(Task statement): Each entry is to be restated word for word, with nothing omitted.

=== Material for this task ===

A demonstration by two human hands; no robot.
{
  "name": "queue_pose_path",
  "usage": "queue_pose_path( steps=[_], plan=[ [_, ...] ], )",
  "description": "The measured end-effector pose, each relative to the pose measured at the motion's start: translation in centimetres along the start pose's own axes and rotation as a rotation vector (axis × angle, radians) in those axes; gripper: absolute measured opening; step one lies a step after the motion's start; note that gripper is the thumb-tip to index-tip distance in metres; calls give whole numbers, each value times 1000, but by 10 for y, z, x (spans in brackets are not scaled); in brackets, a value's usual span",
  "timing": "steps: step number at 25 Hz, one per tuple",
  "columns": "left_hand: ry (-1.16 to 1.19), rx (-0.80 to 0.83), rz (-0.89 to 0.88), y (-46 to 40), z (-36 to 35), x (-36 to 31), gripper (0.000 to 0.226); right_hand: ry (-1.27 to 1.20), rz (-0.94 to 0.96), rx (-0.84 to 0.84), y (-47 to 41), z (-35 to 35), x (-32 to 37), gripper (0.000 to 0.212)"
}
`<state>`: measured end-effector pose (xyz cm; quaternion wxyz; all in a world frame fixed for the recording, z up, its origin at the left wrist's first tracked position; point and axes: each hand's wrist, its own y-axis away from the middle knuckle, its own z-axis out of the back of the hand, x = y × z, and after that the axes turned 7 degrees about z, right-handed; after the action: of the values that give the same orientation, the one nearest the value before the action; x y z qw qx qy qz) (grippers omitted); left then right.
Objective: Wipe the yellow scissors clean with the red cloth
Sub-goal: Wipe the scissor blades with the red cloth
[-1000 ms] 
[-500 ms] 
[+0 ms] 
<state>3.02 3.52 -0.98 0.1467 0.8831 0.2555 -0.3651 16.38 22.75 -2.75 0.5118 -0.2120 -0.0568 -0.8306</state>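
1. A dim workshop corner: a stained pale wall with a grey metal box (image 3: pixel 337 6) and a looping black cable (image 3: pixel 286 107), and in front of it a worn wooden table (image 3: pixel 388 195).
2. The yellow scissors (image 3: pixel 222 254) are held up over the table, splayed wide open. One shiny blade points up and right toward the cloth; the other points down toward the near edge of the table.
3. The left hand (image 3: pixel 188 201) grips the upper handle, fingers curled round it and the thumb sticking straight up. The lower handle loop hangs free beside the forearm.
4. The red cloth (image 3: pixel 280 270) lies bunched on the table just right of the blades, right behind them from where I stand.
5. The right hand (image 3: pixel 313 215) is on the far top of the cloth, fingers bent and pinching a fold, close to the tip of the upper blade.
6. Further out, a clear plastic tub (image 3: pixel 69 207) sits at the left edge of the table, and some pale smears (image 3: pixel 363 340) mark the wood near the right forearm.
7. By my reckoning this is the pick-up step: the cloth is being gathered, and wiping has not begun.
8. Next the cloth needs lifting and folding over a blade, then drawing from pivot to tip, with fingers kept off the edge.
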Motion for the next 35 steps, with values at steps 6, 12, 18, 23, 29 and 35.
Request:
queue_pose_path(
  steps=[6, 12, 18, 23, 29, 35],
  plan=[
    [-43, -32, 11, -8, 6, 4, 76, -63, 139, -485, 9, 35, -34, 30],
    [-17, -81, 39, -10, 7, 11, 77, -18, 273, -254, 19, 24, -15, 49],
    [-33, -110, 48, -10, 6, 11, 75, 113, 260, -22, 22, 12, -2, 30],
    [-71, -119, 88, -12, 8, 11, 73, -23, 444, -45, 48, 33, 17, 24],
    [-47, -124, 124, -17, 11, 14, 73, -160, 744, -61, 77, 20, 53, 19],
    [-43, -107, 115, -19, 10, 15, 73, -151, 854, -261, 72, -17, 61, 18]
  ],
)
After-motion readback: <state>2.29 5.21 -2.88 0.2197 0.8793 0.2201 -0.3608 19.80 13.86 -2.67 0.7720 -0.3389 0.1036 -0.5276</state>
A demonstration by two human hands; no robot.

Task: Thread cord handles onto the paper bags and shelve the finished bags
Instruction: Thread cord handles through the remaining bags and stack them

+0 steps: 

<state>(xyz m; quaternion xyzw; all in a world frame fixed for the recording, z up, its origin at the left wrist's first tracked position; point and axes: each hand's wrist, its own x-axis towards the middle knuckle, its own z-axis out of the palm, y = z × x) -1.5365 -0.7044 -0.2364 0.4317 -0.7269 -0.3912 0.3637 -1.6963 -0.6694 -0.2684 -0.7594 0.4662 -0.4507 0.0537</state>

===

(Response area):
A demonstration by two human hands; no robot.
{
  "name": "queue_pose_path",
  "usage": "queue_pose_path( steps=[_], plan=[ [_, ...] ], )",
  "description": "The measured end-effector pose, each relative to the pose measured at the motion's start: translation in centimetres along the start pose's own axes and rotation as a rotation vector (axis × angle, radians) in those axes; gripper: absolute measured opening; step one lies a step after the motion's start; note that gripper is the thumb-tip to index-tip distance in metres; calls give whole numbers, each value times 1000, but by 10 for y, z, x (spans in brackets are not scaled); in brackets, a value's usual span",
  "timing": "steps: step number at 25 Hz, one per tuple",
  "columns": "left_hand: ry (-1.16 to 1.19), rx (-0.80 to 0.83), rz (-0.89 to 0.88), y (-46 to 40), z (-36 to 35), x (-36 to 31), gripper (0.000 to 0.226); right_hand: ry (-1.27 to 1.20), rz (-0.94 to 0.96), rx (-0.84 to 0.84), y (-47 to 41), z (-35 to 35), x (-32 to 37), gripper (0.000 to 0.212)"
}
`<state>`: measured end-effector pose (xyz cm; quaternion wxyz; all in a world frame fixed for the recording, z up, its origin at the left wrist's first tracked position; point and axes: each hand's wrist, its own y-axis away from the middle knuckle, its own z-axis out of the back of the hand, x = y × z, and after that the axes turned 7 degrees about z, right-handed; after the action: of the values that give the same orientation, the one nearest the value before the action; x y z qw qx qy qz) (grippers omitted); left then right.
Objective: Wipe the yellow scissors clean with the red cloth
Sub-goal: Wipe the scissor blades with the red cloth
[-1000 ms] 
[-500 ms] 
[+0 ms] 
<state>3.02 3.52 -0.98 0.1467 0.8831 0.2555 -0.3651 16.38 22.75 -2.75 0.5118 -0.2120 -0.0568 -0.8306</state>
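1. A dim workshop corner: a stained pale wall with a grey metal box (image 3: pixel 337 6) and a looping black cable (image 3: pixel 286 107), and in front of it a worn wooden table (image 3: pixel 388 195).
2. The yellow scissors (image 3: pixel 222 254) are held up over the table, splayed wide open. One shiny blade points up and right toward the cloth; the other points down toward the near edge of the table.
3. The left hand (image 3: pixel 188 201) grips the upper handle, fingers curled round it and the thumb sticking straight up. The lower handle loop hangs free beside the forearm.
4. The red cloth (image 3: pixel 280 270) lies bunched on the table just right of the blades, right behind them from where I stand.
5. The right hand (image 3: pixel 313 215) is on the far top of the cloth, fingers bent and pinching a fold, close to the tip of the upper blade.
6. Further out, a clear plastic tub (image 3: pixel 69 207) sits at the left edge of the table, and some pale smears (image 3: pixel 363 340) mark the wood near the right forearm.
7. By my reckoning this is the pick-up step: the cloth is being gathered, and wiping has not begun.
8. Next the cloth needs lifting and folding over a blade, then drawing from pivot to tip, with fingers kept off the edge.
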Motion for the next 35 steps, with values at steps 6, 12, 18, 23, 29 and 35.
Request:
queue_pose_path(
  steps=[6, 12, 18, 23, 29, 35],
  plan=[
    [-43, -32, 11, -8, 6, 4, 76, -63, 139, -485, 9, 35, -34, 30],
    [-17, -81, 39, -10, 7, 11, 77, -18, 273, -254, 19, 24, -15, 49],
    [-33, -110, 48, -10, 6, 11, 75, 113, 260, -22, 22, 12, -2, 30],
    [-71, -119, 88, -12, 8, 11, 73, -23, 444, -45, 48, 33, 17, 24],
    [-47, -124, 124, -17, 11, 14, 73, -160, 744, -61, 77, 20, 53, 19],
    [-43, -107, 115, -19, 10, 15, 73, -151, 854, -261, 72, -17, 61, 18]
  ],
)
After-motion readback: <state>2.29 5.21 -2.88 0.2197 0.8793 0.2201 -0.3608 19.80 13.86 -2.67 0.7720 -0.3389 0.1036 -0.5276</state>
A demonstration by two human hands; no robot.

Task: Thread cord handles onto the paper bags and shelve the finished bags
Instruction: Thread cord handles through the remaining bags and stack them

+0 steps: 

<state>(xyz m; quaternion xyzw; all in a world frame fixed for the recording, z up, its origin at the left wrist's first tracked position; point and axes: each hand's wrist, its own x-axis towards the middle knuckle, its own z-axis out of the palm, y = z × x) -1.5365 -0.7044 -0.2364 0.4317 -0.7269 -0.3912 0.3637 -1.6963 -0.6694 -0.2684 -0.7594 0.4662 -0.4507 0.0537</state>

No additional work remains on the exercise.